Miniony rok – a w zasadzie koronawirus – przyniósł diametralne zmiany w formule organizacji różnego rodzaju spotkań, konferencji, sympozjów. Okazało się, że wiele podobnych imprez można zorganizować za pośrednictwem internetu, przy niewielkiej stracie merytorycznej, z nawiązką rekompensowaną przez czas zaoszczędzony z uwagi na brak konieczności dojazdu. Niestety, w odniesieniu do walnych zgromadzeń nie zadziałało to tak dobrze.

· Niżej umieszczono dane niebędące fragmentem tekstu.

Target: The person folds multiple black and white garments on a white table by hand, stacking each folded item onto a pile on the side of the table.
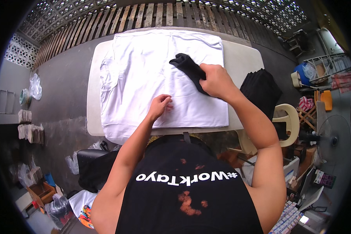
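White fabric garments (137, 70) lie spread over a pale table (242, 58) in front of me, with folds and a gathered part along their left side. My right hand (218, 80) grips a rolled or folded length of black cloth (188, 68) above the right half of the white fabric. One end of that cloth points up and to the left. Just over the fabric's near part is my left hand (161, 106), its fingers loosely curled and nothing visible in them. Beyond my right forearm, a pile of folded black cloth (260, 87) hangs over the table's right edge.
A cream plastic chair (292, 125) stands by the table's right corner, with a fan (335, 140) farther right. Slatted wooden pallets (152, 14) line the far side. Newspaper-like bundles (30, 133) sit on the floor at left. A black seat (90, 159) is near my left elbow.
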`<state>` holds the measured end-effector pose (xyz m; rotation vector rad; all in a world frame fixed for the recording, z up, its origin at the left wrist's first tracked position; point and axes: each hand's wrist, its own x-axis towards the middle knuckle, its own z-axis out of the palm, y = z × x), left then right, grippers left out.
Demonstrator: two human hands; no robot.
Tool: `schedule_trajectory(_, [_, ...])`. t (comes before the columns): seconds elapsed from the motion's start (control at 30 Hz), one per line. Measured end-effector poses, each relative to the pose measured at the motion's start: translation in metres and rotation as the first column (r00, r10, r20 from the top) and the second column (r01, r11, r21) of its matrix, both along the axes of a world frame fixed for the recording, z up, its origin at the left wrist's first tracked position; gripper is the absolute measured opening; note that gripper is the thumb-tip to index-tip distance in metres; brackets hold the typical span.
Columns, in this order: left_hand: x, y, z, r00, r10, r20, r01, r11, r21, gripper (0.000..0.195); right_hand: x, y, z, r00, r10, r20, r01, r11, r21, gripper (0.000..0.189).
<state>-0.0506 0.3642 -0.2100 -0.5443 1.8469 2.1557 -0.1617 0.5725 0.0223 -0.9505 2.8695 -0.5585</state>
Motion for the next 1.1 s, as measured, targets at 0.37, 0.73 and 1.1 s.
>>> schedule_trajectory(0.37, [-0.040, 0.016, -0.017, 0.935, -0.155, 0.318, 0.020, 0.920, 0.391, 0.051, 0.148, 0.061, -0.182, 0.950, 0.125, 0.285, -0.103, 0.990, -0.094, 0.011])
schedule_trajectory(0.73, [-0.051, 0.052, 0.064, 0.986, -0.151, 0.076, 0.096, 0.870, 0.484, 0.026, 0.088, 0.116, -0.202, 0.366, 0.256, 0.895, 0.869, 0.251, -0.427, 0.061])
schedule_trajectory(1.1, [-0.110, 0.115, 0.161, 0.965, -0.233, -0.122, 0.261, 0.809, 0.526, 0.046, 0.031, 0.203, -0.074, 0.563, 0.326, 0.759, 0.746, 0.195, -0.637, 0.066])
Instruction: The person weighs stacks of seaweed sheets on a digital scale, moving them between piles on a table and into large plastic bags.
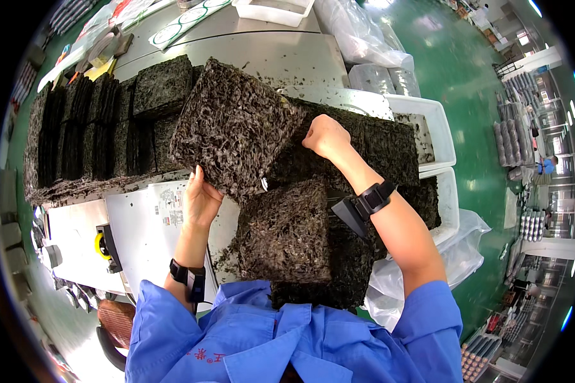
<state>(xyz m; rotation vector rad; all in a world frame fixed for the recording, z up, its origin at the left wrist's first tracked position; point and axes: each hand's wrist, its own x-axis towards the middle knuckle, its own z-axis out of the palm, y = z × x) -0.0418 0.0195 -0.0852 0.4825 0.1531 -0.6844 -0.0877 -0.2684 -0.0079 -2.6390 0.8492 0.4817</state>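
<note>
A dark, rough dried seaweed sheet [239, 127] is held up and tilted over the table. At its lower left edge, my left hand [203, 198] grips it, with the thumb on the near side. My right hand [326, 136] is closed, knuckles up, just beyond the sheet's right corner and over other stacked seaweed [388, 148]. Whether anything is between its fingers is hidden. Directly before me lies a thick seaweed stack [287, 234]. To the left, several upright seaweed bundles [96, 139] stand in a row.
White plastic trays [444, 134] line the right side, with clear plastic bags [364, 38] at the far right. Seaweed crumbs dot the metal table [268, 52]. A yellow tape roll [100, 246] and printed white sheet [139, 210] lie left. A chair [117, 323] stands lower left.
</note>
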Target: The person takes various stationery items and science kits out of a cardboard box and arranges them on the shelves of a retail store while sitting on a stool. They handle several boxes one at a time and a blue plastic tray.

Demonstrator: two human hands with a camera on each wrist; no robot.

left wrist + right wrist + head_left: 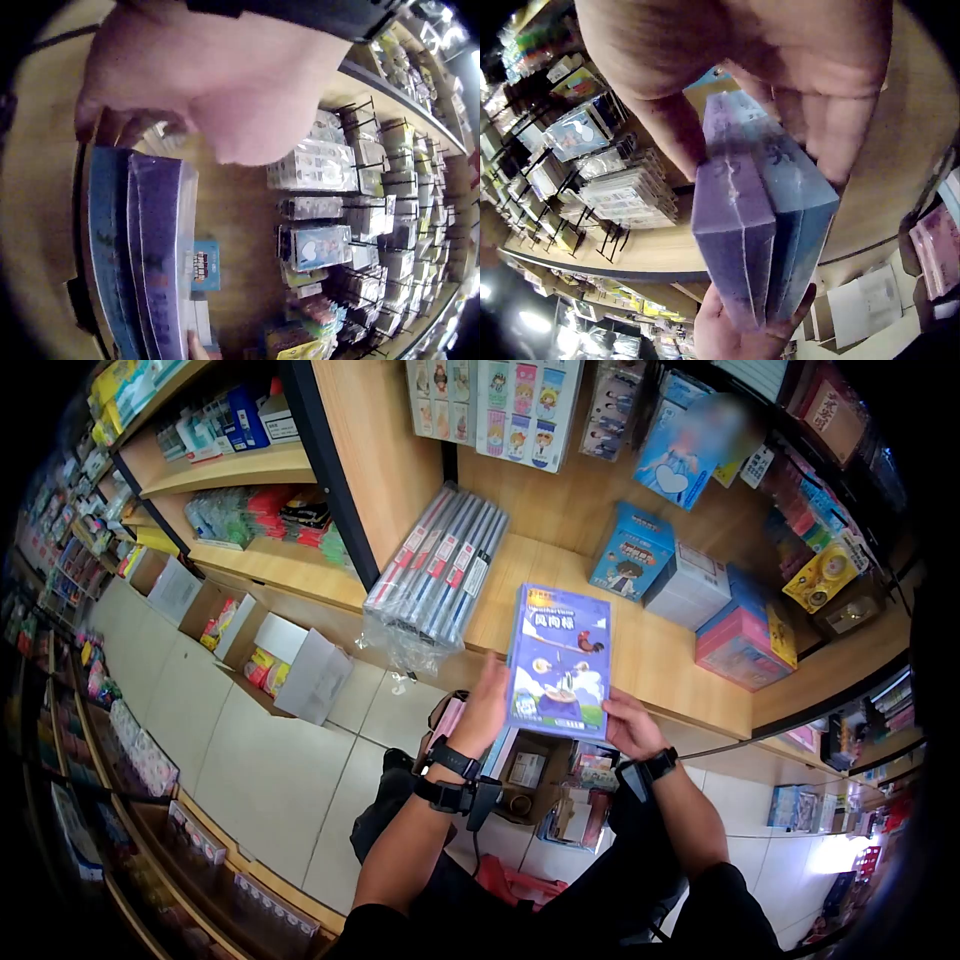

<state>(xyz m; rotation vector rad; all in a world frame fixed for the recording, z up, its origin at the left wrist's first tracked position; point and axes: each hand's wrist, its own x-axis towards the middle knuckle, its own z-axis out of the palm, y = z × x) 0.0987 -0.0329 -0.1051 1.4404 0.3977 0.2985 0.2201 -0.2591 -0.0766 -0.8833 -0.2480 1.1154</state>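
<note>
Above the wooden shelf (pixel 660 650), you are holding the stacked purple and blue boxes (pixel 560 660) clear of it, left hand (pixel 483 705) and right hand (pixel 630 722) both grasping their edges. Judged step: shelving. Next move is calling for a level set-down beside the wrapped pen packs (pixel 440 565)

I see black short sleeves (pixel 365 932) and black trousers (pixel 590 900). Behind the left hand (pixel 482 710) sit a black strap (pixel 452 760) and a camera mount (pixel 470 798); behind the right hand (pixel 630 725), another black band (pixel 660 763).
</note>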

2020 r. zapisze się w annałach rynku kapitałowego jako rekordowy, jeśli chodzi o liczbę zdalnych WZ spółek giełdowych. Jednakże niekoniecznie zapisze się jako rok przełomowy z uwagi na rażący rozdźwięk między sferą prawną a technologiczną. W większości krajów bowiem regulacje nie nadążyły za potrzebami inwestorów – o ile dopuściły możliwość zdalnych zgromadzeń, o tyle raczej uczyniły z nich słabej jakości kopię zgromadzeń stacjonarnych niż nową jakość.
W szczególności, w przypadku rynku polskiego, KSH nie daje możliwości różnicowania praw akcjonariuszy w zależności od formy udziału. Zdalne zgromadzenie jest teoretycznie dopuszczalne, ale w praktyce musi prowadzić do ograniczenia praw akcjonariuszy uczestniczących zdalnie. I nie chodzi tu wyłącznie o pewien dyskomfort wynikający z innego poziomu percepcji, ale o ograniczenie rodzaju praw, z jakich może korzystać z powodów formalnych (np. zdalny akcjonariusz nie może przewodniczyć WZ) lub organizacyjnych (np. bardzo skomplikowana forma udziału w pracach komisji ds. sprawdzenia listy obecności).
Dane zebrane na rynkach UE wskazują na raczej negatywne doświadczenia wynikające ze zdalnych zgromadzeń. W raporcie „The Future of General Shareholder Meetings" opracowanym przez stowarzyszenia inwestorów indywidualnych w UE (Better Finance) i w Niemczech (DSW) możemy przeczytać o wielu problemach. Są wprawdzie wskazane pozytywy, ale odnoszące się raczej do samych spółek: „obniżone koszty organizacji" (40 proc. respondentów) czy „możliwość dostępu do szerszego grona akcjonariuszy" (37 proc.). Natomiast zaledwie 1 proc. respondentów wskazał na „mniejszy wysiłek i koszty dla akcjonariuszy". A warto podkreślić, że respondentami byli inwestorzy indywidualni (przy czym zdecydowanie dominowali przedstawiciele Niemiec i Francji w wieku powyżej 50 lat).
W drugą stronę natomiast respondenci wskazali na wiele negatywnych aspektów e-WZ: „ograniczanie dyskusji" (27 proc.), „brak dyskusji" (23 proc.), „wykluczenie osób bez kompetencji cyfrowych" (22 proc.) czy też „możliwość wyboru pytań przez spółkę prowadzi do przesunięcia ośrodka władzy" (22 proc.). Wskazywali na ograniczanie ich praw do zabierania głosu (21 proc.), dialogu z władzami spółki (21 proc.) oraz możliwości zadawania pytań (16 proc.). Co ważne, z badań tych nie wynika, aby możliwość zdalnego udziału wpłynęła pozytywnie na frekwencję – aż 51 proc. uznało, iż poziom udziału spadł, a zaledwie 20 proc. – że wzrósł (warto dodać, że w przypadku rynku niemieckiego niższy poziom uczestnictwa ma potwierdzenie w twardych danych).